The Central Limit Theorem (CLT) tells us, that if \(X_i\), \(i = 1 \dots n\) are independent identically distributed (iid) random variables with mean \(\mu\) and standard deviation \(\sigma\), then the distribution of their average will converge point wise to the Normal Distribution with mean \(\mu\) and standard deviation \(\frac{\sigma}{\sqrt{n}}\).
Formally written: let \(X^{*} = \frac{\sum_{i=1}^{n} X_i}{n}\). Then
\[ P\left( X^{*} < x \right) \rightarrow F(x), \quad \mathrm{if} \quad n \rightarrow \infty \]
where \(F(x)\) is the distribution function of the normal distribution \(N(\mu, \frac{\sigma^2}{n})\).
The CLT is true independent of the distribution of the original iid \(X_i\), \(i = 1 \dots n\). The aim of this document is to show this theorem by investigating the distribution of exponential distribution..
The exponential distribution can be simulated in R with rexp(n, \(\lambda\)) where \(\lambda\) is the rate parameter. The mean of exponential distribution is \(\frac{1}{\lambda}\) and the standard deviation is also \(\frac{1}{\lambda}\). In our simulations \(\lambda = 0.2\) and we are going to investigate the distribution of averages of 40 exponentials with thousand simulations.
set.seed(1234)
sim <- 1000
n <- 40
lambda <- 0.2
exp <- matrix(rexp(sim*n, lambda), nrow=sim, ncol=n)
avg <- apply(exp, 1, mean)
The vector avg contains the 1000 average of 40
exponentials with rate \(\lambda =
0.2\). The mean of the averages should also be approximately
\(\mu\), and its variance should
approximate \(\frac{\sigma^2}{n}\), and
if we would simulate infinitely many such averages, these values would
converge exactly. In the below table these values are summarized.
| Statistic | Exponential Distribution | Theoretical Average | Simulated Average |
|---|---|---|---|
| Mean | 5 | 5 | 4.9742388 |
| Standard Deviation | 5 | 0.7905694 | 0.7713431 |
| Variance | 25 | 0.625 | 0.5949702 |
Indeed, the simulation mean and standard deviation of the averages and the theoretical mean and standard deviation are very close to each other, respectively. Since, the standard deviation is the square root of the variance, the difference in the simulated and theoretical values are squared in the variance causing a bigger difference.
library(ggplot2)
## Warning: a(z) 'ggplot2' csomag az R 4.5.3 verziójával lett fordítva
First we investigate the density function of the exponential distribution with rate 0.2. Figure 1 shows the histogram of 10.000 simulated values from this distribution (salmon color) together with the theoretical density function (black line). We see that the theoretical line and the histogram align together very well as expected.

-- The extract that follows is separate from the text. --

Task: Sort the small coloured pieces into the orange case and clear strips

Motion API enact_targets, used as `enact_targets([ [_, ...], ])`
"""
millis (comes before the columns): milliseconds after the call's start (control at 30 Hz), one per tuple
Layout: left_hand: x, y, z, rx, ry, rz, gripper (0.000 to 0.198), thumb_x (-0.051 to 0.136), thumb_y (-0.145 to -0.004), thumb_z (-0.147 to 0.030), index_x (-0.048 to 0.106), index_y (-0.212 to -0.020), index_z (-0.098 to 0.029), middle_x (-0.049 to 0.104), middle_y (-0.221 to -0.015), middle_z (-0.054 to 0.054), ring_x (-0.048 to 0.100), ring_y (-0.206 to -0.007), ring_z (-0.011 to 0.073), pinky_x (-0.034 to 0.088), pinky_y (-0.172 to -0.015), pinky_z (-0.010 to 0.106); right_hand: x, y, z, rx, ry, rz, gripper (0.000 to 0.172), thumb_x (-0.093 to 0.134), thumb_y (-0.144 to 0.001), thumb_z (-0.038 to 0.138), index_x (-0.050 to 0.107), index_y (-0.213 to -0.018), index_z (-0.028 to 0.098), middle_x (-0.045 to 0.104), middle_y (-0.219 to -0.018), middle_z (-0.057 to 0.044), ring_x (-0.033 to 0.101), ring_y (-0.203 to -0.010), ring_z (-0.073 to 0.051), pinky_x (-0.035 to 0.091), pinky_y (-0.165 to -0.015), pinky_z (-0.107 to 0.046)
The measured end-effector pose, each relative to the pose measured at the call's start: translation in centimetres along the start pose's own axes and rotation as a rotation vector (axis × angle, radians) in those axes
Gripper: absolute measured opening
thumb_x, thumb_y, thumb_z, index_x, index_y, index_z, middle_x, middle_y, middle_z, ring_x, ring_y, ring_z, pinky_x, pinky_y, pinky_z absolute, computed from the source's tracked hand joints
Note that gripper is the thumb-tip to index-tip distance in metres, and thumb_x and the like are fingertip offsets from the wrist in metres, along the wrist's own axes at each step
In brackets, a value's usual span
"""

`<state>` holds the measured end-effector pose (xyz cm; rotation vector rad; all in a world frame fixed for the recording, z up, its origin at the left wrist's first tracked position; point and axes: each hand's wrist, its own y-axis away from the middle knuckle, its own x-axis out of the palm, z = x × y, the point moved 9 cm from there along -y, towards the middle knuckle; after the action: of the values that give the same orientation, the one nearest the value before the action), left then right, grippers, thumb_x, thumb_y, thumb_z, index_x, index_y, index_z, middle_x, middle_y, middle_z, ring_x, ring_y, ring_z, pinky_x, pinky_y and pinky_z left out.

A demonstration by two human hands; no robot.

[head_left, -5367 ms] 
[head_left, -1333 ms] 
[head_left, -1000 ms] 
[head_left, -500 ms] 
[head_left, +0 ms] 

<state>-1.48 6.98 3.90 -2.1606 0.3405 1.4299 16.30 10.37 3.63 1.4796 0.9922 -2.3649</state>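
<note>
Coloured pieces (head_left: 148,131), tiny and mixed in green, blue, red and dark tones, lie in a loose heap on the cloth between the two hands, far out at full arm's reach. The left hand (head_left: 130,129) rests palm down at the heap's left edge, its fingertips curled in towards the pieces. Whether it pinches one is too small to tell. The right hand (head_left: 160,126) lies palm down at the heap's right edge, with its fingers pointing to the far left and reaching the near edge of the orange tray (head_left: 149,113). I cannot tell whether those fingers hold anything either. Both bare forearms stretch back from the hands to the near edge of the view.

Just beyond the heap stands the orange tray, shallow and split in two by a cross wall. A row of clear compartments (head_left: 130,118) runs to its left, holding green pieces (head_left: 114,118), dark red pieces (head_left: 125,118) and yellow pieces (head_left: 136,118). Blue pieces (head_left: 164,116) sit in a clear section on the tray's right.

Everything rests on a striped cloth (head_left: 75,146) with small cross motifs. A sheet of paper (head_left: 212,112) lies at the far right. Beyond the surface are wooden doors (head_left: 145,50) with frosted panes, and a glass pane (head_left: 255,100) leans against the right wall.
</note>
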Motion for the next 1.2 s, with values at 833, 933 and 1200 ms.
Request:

The demonstrate the Central limit theorem, Fig 2 shows the histogram of the simulated averages (salmon color) together with the density function of the normal distribution with mean and standard derivation that of the theoretical average (black line). The green and blue colors are respectively the theoretical mean and the mean of the observed averages. The figure presents beautifully how the distribution of the averages converge to the normal distribution function, and their means are again very close to each other.
set.seed(123)
s = 10000
data <- data.frame(x = rexp(s, lambda))
g <- ggplot(data = data, mapping = aes(x=x))
g <- g + geom_histogram(binwidth=.7, colour = "black", fill = "salmon",
aes(y = after_stat(density)))
g <- g + stat_function(fun = dexp, args = (lambda=lambda), linewidth=1)
g <- g + labs(title = "Figure 1: Exponential Distribution") + theme_bw()
g
g2 <- ggplot(data = as.data.frame(avg), mapping = aes(x=avg))
g2 <- g2 + geom_histogram(binwidth=.2, colour = "black", fill = "salmon",
aes(y = after_stat(density)))
g2 <- g2 + stat_function(fun = dnorm, args= list( mean=thmean, sd=avgsd),
linewidth=1, aes(colour = "Normal Density"))
g2 <- g2 +
geom_vline( aes(xintercept = thmean, colour = "Theoretical Mean"), linewidth = 1) +
geom_vline( aes(xintercept = avgmean, colour = "Simulated Mean") , linewidth = 1)
g2 <- g2 + scale_colour_manual(name = "Legend",
values = c("Theoretical Mean" = "green3",
"Simulated Mean" = "blue",
"Normal Density" = "black"))
g2 <- g2 + labs(title = "Figure 2: Normal Distribution Function and the Histogram of the Averages",
x = "x") + theme_bw()
g2